In the below snippet I’m trying to read the HBase table using spark application.

val conf = HBaseConfiguration.create()
conf.set(“hbase.zookeeper.property.clientPort”,“2181”)
conf.set(“hbase.zookeeper.quorum”,“nn01.itversity.com,nn02.itversity.com,rm01.itversity.com”)
conf.set(TableInputFormat.INPUT_TABLE,“user”)

val usersRDD = sc.newAPIHadoopRDD(conf,classOf[TableInputFormat],classOf[ImmutableBytesWritable],classOf[Result])
usersRDD.cache()
usersRDD.foreach{case(_,result) =>
val key = Bytes.toString(result.getRow)
val name = Bytes.toString(result.getValue(“basic”.getBytes,“name”.getBytes))
val age = Bytes.toString(result.getValue(“basic”.getBytes,“age”.getBytes))
println("Row Key : " + key + " Name : " + name + " Age : " + age)
}

Here in the above snippet I’m able to obtain the table data but failing to iterate through it and print them.
I also got the count of usersRDD using count function, it returns correct no. of rows available. That makes sure that table data is fetched.

Please someone tell me where I’m making the mistake.


#2

Firstly, when I am trying to do this
import org.apache.hadoop.hbase.mapreduce.TableInputFormat
its saying error: object mapreduce is not a member of package org.apache.hadoop.hbase
So I am unable to use TableInputFormat on the first hand… Can you help me with this? Thank You


#3

Please find the libraries mentioned below, which I added in my project.
Adding hbase-server should solve your problem.
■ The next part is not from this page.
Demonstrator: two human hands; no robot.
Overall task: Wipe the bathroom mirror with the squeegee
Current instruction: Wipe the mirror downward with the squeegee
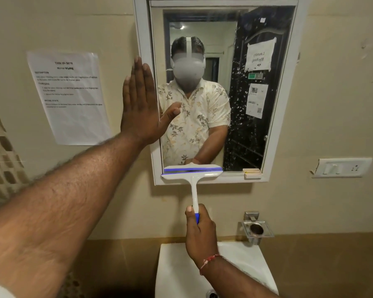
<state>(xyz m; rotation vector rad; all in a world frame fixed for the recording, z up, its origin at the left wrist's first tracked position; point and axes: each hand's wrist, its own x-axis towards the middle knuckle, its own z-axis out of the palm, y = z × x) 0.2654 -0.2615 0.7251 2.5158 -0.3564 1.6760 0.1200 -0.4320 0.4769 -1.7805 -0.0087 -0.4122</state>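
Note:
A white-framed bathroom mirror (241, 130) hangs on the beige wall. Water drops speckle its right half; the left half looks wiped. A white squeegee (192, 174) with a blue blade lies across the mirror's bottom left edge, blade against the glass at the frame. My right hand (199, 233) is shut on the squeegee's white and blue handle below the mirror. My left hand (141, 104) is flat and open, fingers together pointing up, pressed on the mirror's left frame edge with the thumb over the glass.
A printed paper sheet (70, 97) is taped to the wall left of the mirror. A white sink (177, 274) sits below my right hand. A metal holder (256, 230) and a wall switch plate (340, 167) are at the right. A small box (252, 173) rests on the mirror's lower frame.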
Because TableInputFormat is a part of hbase-server package.

libraryDependencies ++= Seq(
“org.apache.spark” % “spark-core_2.11” % “2.1.0”,
“org.apache.hbase” % “hbase-client” % “1.1.2”,
“org.apache.hbase” % “hbase-common” % “1.1.2”,
“org.apache.hbase” % “hbase-server” % “1.1.2”
)


#4

still I am facing this issue:

i am using these maven dependencies:

In my code:

conf.set(“hbase.zookeeper.quorum”,“nn01.itversity.com,nn02.itversity.com”)
conf.set(“hbase.zookeeper.property.clientPort”,“2181”)
conf.set(“zookeeper.znode.parent”,"/hbase-unsecure")
conf.set(“spark.driver.extraClassPath”,"/usr/hdp/2.5.0.0-1245/hbase/conf")

my spark submit script:

spark-submit --verbose --master yarn
–jars /usr/hdp/2.5.0.0-1245/hbase/lib/hbase-common.jar,
/usr/hdp/2.5.0.0-1245/hbase/lib/hbase-client.jar,
/usr/hdp/2.5.0.0-1245/hbase/lib/hbase-protocol.jar,
/usr/hdp/2.5.0.0-1245/hbase/lib/hbase-annotations.jar
–class sparkhbasexample hbase-example-1.0.0.jar
Please help me resolve this


#5

Can you please post your code complete snippet.